Manhattan, USA - A Roman Catholic Mass was held Sunday in Midtown Manhattan that seemed to be from another time. The women covered their heads with delicate lace veils and the priest said the Mass in Latin with his back to the congregation.
Their missals, or booklets, were dated 1962, the year that the Second Vatican Council began ushering modernization and openness into the Catholic Church, changes that the worshipers at Sunday’s Mass reject.
The Mass was held by the Society of Saint Pius X, a deeply conservative and traditional group that has been at odds with the church since it was founded by a French archbishop in 1970 to protest the changes spurred by Vatican II.

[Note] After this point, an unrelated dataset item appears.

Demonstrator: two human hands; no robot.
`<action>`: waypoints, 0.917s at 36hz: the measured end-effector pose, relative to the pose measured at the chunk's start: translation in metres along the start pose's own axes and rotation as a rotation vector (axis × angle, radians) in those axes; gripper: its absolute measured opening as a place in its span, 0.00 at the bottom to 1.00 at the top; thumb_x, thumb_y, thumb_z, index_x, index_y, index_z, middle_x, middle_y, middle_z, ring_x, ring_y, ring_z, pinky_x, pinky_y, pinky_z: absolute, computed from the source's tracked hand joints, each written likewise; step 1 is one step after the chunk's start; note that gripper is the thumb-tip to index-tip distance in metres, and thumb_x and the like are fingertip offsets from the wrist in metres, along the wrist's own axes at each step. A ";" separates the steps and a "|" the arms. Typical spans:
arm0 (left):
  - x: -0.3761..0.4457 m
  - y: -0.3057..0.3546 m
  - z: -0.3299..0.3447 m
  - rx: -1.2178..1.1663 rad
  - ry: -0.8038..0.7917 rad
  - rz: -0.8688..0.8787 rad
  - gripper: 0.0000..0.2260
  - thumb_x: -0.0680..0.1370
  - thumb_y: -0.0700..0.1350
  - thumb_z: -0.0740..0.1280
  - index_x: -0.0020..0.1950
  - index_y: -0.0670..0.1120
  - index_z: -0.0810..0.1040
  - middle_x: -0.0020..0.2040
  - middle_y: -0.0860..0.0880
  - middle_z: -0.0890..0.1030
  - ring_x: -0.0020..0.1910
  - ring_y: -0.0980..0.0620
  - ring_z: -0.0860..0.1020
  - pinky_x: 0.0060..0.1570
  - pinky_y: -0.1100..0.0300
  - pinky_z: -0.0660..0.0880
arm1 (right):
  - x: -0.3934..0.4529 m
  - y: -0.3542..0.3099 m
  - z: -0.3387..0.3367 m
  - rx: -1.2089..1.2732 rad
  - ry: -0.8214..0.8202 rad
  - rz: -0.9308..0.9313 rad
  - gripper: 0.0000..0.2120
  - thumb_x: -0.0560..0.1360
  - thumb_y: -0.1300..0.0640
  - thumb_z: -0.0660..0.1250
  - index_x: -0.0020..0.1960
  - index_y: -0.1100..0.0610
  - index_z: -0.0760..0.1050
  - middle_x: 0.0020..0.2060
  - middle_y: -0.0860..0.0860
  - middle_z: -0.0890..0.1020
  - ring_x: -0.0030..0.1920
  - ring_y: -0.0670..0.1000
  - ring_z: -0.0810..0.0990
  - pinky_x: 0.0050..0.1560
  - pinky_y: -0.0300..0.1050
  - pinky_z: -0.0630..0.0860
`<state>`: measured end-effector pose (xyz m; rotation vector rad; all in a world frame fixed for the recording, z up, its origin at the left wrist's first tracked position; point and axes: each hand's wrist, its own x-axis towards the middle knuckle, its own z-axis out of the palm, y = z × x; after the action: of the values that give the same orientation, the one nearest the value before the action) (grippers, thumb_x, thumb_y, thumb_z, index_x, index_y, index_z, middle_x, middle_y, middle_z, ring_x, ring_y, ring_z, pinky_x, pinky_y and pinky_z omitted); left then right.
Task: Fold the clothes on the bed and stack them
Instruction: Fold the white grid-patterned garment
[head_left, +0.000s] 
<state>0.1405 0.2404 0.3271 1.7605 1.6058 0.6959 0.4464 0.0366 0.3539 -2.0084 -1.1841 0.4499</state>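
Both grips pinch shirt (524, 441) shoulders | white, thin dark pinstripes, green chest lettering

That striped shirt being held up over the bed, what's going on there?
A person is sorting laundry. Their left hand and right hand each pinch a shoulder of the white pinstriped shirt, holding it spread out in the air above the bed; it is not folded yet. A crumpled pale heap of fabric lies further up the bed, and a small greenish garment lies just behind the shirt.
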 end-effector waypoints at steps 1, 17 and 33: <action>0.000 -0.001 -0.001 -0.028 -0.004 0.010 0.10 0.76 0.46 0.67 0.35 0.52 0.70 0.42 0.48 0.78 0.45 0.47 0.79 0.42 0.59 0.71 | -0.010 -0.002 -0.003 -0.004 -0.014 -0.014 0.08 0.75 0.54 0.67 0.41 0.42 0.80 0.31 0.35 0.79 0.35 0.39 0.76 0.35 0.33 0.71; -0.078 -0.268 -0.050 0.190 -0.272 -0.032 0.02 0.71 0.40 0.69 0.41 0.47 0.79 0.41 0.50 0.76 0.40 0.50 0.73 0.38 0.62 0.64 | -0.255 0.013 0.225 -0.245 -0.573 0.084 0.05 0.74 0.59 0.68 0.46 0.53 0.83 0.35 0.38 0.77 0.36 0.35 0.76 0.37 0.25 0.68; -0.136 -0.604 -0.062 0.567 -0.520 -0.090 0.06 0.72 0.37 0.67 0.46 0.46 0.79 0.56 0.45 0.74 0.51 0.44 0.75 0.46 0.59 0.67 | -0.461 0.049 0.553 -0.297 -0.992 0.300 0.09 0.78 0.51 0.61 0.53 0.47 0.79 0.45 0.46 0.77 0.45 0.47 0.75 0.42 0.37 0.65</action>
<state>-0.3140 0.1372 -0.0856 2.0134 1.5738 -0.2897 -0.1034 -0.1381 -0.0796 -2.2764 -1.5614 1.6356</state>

On Saturday, Pope Benedict XVI offered a dramatic signal of rapprochement between the Vatican and the society when he revoked the excommunication of four of its bishops, including one, Richard Williamson, who has made comments denying the Holocaust and speculating that the United States government orchestrated the Sept. 11 attacks.
The men were removed from the church after they were made bishops in a ceremony in 1988 that was not recognized by the Vatican.
Leaders of the society, which has a network of schools, churches and seminaries around the world, have distanced themselves in official statements from Bishop Williamson’s remarks, saying that they did not reflect the society’s views.
On Sunday, several congregants repudiated Bishop Williamson’s statements, which he has made in interviews, while saying that the reinstatement of four of their bishops had brought a profound, if measured, sense of relief.
Others said they felt as if they never left the Roman Catholic faith. “We don’t believe we are coming back to the church now because we were always back in the church,” said Clemente Ruiz, 54, a musician from Brooklyn.
But Joe Smetona, 23, a graduate student at Columbia who was raised going to society Masses, said Bishop Williamson’s comments were “obviously unacceptable” and “only served to sow discord.”
Regarding Benedict’s decision on the bishops, Mr. Smetona said he hoped it signaled a return to a more traditional Roman Catholic Church. “But if the whole spirit of tradition is extinguished, then I’m concerned,” he added.
The Manhattan congregation is small, with Masses attracting 40 to 50 people a week. On Sunday, most of the worshipers were middle-aged or older and most were men. The services were held in a gently worn room that the society rents at the Soldiers’, Sailors’, Marines’, Coast Guard and Airmen’s Club, a hotel for members of the armed forces on Lexington Avenue.
Priests travel to say Mass each week from Ridgefield, Conn., which is home to a church operated by the society with five priests and roughly 800 members, according to the Rev. Gerardo Zendejas, who led the Mass in Manhattan.
The Rev. Arnaud Rostand, who as the society’s leader in the United States is based at its national headquarters in Kansas City, Mo., said the society has 50,000 to 70,000 followers nationwide and 600,000 to 1 million worldwide. He said he believed the pope’s decision would boost the society’s numbers.
“We work within the Catholic Church for the restoration of the Catholic Mass and the traditional teaching of the church,” Father Rostand said.
At Sunday’s service, several worshipers said that in their view Catholicism as it was practiced before Vatican II was the true version of the faith. They also saw traditional Catholicism as an antidote to the crises that have befallen the Catholic Church, from priest sex scandals to plummeting Mass attendance.
Another congregant, Jerome Rosenbloom, 45, who lives in Brooklyn, said that he rejected what has often been described as “supermarket” Catholicism, with adherents picking and choosing whatever aspects of the faith suited them.
“We’re holding on to the traditions, passed down from the councils in the past and the teachings of the popes,” he said.
Mr. Rosenbloom also said the lifting of the excommunications would allow society adherents to feel less stigmatized: “I think people will feel a lot more comfortable.”